Isso pode estar reescrevendo a história – uma explicação post hoc para um ataque que foi mal executado? Pode estar acontecendo de novo: T sabemos as motivações do explorador do Wormhole, mas a equipe da ponte parece estar pedindo que eles comam o bug em troca de uns arrumadinhos $10 milhões.

Em certo sentido, o sistema é configurado a favor do invasor. Quando alguém usa o código como ele foi escrito, mas não como pretendido, os tecnólogos se referem a isso como uma “exploit”. O código tem precedência sobre a ação Human , de modo que erros Human – como digitar uma transação ruim ou perder uma falha de segurança gritante – são explicados como um processo natural do código.

Um ataque só é elevado ao nível de “hack” quando o código é reescrito ou quebrado. Esta é uma distinção tecnológica importante, embora os termos provavelmente derivem da indústria de jogos, onde “hackear” um jogo para obter uma vantagem injusta é frequentemente desaprovado, enquanto “exploits”, ou encontrar brechas no jogo, são alardeados.
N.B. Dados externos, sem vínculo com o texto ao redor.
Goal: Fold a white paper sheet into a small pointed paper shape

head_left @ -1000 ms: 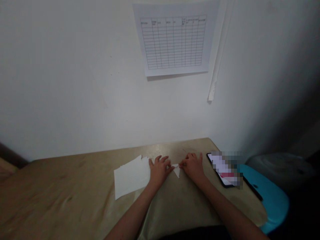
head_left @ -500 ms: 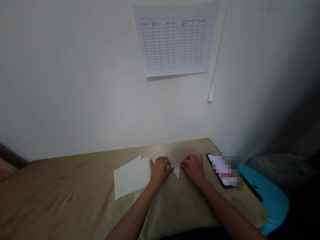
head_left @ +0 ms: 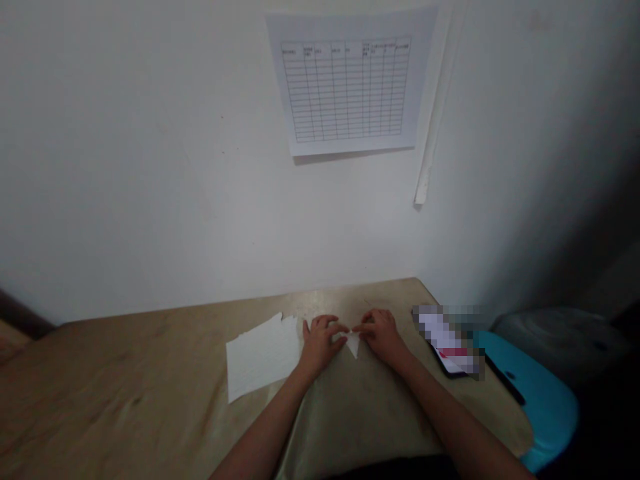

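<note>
A small folded white paper (head_left: 353, 345) lies on the brown tabletop, its narrow tip pointing toward me. My left hand (head_left: 320, 342) pinches its left edge with thumb and index finger. On the other side, my right hand (head_left: 381, 333) has its fingers on the paper's upper right edge. The fingertips of both hands nearly meet at the top of the paper. Left of my left hand lies a larger white sheet (head_left: 261, 357) with a torn upper edge, partly covered by my left wrist.
A phone (head_left: 445, 341), blurred by pixels, lies on the right of the table (head_left: 150, 373). Beside it are a black pen-like object (head_left: 505, 379) and a blue stool (head_left: 543, 393). A printed table sheet (head_left: 350, 93) hangs on the wall behind.
Both hands' index fingers have moved inward, closer together at the top of the small paper. My right hand's raised finger has come down.
</note>
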Motion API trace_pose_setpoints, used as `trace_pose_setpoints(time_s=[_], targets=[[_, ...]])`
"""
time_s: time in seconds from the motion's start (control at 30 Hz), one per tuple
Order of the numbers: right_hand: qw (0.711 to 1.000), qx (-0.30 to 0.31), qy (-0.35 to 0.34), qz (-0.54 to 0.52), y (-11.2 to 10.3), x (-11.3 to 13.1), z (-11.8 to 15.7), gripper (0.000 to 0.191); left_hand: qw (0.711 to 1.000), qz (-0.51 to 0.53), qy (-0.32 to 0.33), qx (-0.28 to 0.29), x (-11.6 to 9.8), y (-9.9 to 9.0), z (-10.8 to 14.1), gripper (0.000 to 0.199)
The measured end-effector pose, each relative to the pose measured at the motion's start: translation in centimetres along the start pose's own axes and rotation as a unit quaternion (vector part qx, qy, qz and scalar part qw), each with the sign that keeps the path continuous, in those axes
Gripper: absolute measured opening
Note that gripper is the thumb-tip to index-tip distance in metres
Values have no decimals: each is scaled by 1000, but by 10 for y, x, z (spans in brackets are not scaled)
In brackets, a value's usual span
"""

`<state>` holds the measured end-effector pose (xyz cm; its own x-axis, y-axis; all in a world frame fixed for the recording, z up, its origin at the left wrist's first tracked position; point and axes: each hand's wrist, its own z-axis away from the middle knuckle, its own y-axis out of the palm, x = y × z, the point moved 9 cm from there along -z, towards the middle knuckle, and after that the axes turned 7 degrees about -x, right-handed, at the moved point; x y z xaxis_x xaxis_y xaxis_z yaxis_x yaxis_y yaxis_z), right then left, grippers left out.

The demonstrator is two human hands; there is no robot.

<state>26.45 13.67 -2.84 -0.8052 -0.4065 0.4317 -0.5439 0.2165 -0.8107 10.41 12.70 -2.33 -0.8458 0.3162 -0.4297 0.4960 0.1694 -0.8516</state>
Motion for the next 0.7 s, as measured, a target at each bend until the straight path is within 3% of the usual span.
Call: trace_pose_setpoints(time_s=[0.33, 0.7], targets=[[999, 25, 2, 22, 0, 5, 1, 35, 1000, -13, -27, 9, 5, 3, -2, 19], [998, 26, 32, 41, -5, 2, -1, 24, 999, -43, -14, 1, -2, -5, -4, 16]])
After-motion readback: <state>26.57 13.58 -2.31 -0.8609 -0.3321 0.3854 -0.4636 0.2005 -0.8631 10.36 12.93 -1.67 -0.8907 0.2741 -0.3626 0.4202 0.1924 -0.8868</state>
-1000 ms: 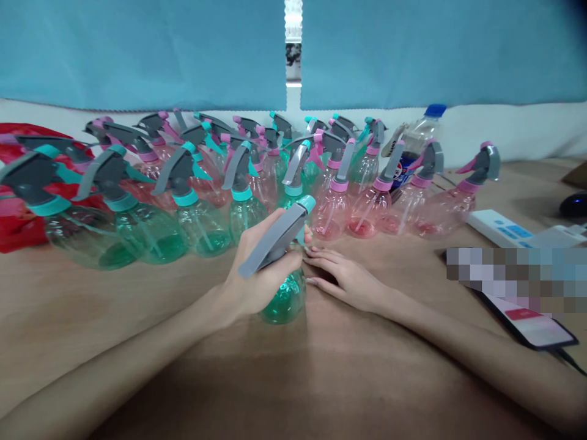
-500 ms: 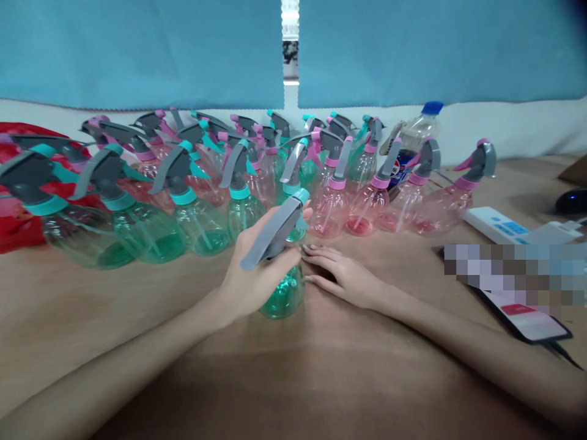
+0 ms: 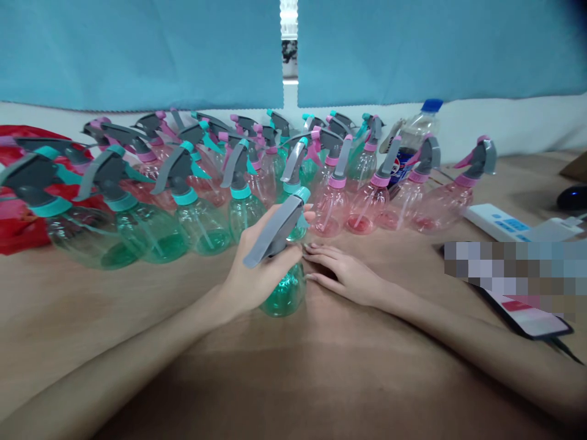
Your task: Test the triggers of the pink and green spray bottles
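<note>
My left hand [image 3: 257,269] is wrapped round the neck of a green spray bottle [image 3: 283,296] with a grey and teal spray head, which stands upright on the table. My right hand [image 3: 348,274] rests on the table just right of that bottle, fingers stretched towards it and holding nothing. Behind my hands stand several more spray bottles in rows. Green ones with teal collars [image 3: 204,229] are at the front left, and pink ones with pink collars [image 3: 328,211] at the front right.
A drink bottle with a blue cap [image 3: 431,106] stands behind the pink bottles. On the right lie a phone [image 3: 534,318], a white power strip [image 3: 493,221] and a dark mouse [image 3: 573,198]. A red plastic bag [image 3: 22,235] is at the far left, before a blue curtain [image 3: 137,55].
</note>
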Motion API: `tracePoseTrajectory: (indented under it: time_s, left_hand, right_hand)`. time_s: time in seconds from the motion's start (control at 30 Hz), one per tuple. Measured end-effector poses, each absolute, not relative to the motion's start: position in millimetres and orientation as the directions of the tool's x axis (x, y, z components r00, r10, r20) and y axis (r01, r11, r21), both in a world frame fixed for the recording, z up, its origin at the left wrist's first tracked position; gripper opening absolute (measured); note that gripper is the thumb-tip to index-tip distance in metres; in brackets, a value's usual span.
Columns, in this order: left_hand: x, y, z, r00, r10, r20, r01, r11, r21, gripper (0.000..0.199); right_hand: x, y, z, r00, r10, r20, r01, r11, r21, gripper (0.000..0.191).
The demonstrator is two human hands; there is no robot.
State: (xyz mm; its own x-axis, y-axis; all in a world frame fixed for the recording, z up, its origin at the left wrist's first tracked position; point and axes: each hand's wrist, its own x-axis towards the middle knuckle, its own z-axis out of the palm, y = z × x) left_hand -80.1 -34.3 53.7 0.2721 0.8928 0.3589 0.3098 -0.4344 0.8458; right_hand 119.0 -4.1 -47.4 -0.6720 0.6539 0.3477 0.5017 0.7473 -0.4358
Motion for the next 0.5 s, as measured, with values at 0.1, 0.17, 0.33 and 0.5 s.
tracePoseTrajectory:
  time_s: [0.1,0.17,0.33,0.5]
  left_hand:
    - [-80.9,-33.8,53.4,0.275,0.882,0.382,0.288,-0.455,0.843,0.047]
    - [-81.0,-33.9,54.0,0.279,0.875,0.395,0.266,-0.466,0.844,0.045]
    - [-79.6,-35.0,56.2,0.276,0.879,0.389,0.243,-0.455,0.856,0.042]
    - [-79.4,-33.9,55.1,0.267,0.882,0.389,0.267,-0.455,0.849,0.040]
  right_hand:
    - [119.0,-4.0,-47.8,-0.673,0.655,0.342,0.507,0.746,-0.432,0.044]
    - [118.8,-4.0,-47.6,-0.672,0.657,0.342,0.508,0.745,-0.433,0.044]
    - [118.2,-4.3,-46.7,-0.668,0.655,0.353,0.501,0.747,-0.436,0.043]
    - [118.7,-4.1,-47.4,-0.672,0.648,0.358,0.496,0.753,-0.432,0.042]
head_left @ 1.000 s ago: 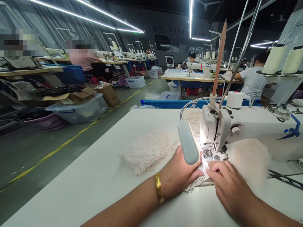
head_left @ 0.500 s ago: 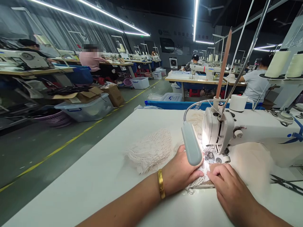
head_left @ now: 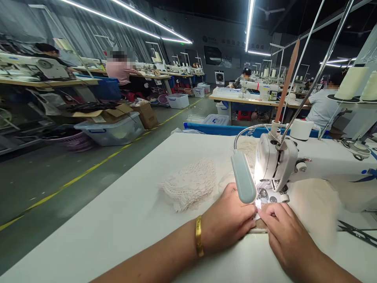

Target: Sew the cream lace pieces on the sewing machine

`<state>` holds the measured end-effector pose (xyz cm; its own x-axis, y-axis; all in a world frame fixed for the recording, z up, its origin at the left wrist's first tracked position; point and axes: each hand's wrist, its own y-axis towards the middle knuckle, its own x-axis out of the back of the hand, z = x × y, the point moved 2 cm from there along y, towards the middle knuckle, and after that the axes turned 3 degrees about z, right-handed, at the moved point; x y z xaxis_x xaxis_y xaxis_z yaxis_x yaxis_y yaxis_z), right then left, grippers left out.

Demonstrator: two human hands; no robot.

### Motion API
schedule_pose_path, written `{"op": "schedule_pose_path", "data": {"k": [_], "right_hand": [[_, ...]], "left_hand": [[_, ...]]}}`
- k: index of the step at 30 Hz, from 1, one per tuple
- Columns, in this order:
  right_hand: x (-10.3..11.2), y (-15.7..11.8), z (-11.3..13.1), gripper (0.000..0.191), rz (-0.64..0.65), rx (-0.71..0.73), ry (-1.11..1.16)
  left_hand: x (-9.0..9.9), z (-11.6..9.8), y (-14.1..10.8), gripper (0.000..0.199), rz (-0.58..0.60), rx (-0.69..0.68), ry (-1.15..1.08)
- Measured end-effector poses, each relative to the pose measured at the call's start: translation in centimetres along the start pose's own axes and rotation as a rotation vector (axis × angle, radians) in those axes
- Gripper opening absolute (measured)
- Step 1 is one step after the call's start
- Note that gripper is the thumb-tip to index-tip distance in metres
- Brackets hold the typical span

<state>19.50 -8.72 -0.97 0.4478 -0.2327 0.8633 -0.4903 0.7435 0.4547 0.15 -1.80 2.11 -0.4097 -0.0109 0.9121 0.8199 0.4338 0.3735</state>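
- A long workshop under strip lights, rows of benches with other people seated at them; the near surface is a white table (head_left: 118, 220) carrying a white sewing machine (head_left: 309, 165).
- Directly in front of the machine's needle, both hands press a small piece of cream lace (head_left: 255, 220) flat on the table. The left hand (head_left: 228, 220) lies palm down on it, fingers bent and pinching its edge; the right hand (head_left: 284, 232) holds it down with flat fingertips, not clenched.
- Judging by where the lace lies, most of it has already gone through: a heap of lace (head_left: 191, 182) rests to the left of the machine, and more shows behind the machine head. Only the short end under the hands seems left.
- The grey lamp (head_left: 244, 177) clipped before the machine head hides the needle and presser foot, and its glare washes out the seam.
- Black scissors (head_left: 357, 232), right of the machine, are cut off by the picture's edge.
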Motion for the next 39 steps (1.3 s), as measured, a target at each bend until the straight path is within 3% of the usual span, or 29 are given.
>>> {"op": "schedule_pose_path", "data": {"k": [4,7,14,19,24,29,39], "right_hand": [[0.3,0.1,0.0,0.031,-0.006,-0.018,0.040],[0.4,0.0,0.1,0.028,-0.015,-0.018,0.049],[0.1,-0.1,0.2,0.044,-0.007,-0.009,0.062],[0.3,0.0,0.2,0.033,-0.024,-0.020,0.067],[0.3,0.2,0.4,0.041,-0.003,-0.008,0.051],[0.4,0.2,0.4,0.035,0.010,-0.017,0.064],[0.5,0.2,0.4,0.031,0.006,-0.004,0.081]], "left_hand": [[-0.3,-0.4,-0.1,0.030,-0.062,-0.008,-0.004],[-0.4,0.0,-0.1,0.026,-0.066,0.026,-0.091],[0.2,0.3,0.0,0.029,-0.073,0.083,-0.136],[0.1,0.5,0.2,0.034,-0.083,0.136,-0.175],[-0.3,0.7,0.4,0.030,-0.035,0.190,-0.256],[-0.1,0.9,0.4,0.034,-0.061,0.242,-0.288],[-0.2,-0.7,0.2,0.034,-0.097,-0.059,-0.077]]}}
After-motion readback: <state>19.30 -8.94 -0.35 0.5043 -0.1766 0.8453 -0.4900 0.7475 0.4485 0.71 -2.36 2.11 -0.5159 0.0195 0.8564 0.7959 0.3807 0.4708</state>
Provavelmente é justo dizer que esse ataque recente T fazia parte dos planos ou motivações do Wormhole Deployer. Um erro no código foi aparentemente cometido, ou não encontrado, e soluções estão sendo trabalhadas. Pode apontar para os "limites fundamentais de segurança das pontes", como o cocriador do Ethereum Vitalik Buterin observou em uma postagem de blog presciente algumas semanas atrás.

O invasor conduziu uma série de transações para que o “contrato inteligente” do Wormhole confundisse falsamente cunhado com o material real – umanálise completa aqui. Era uma brecha que alguém com profundo conhecimento e muito tempo conseguiu explorar.

Algumas pessoas considerarão esse ataque como uma contribuição para o corpo geral de conhecimento sobre Cripto. Alguns até disseram que esse processo pode levar a “código inquebrável”já que cada contrato inteligente é uma potencial “recompensa por bugs de um milhão de dólares”.

Então, vale a pena perguntar se a linguagem que a Cripto usa para explicar suas inúmeras vulnerabilidades (riscos empilhados sobre riscos) contribui para o negócio contínuo feito de hacks. Ou se às vezes estamos tirando definições de chapéus.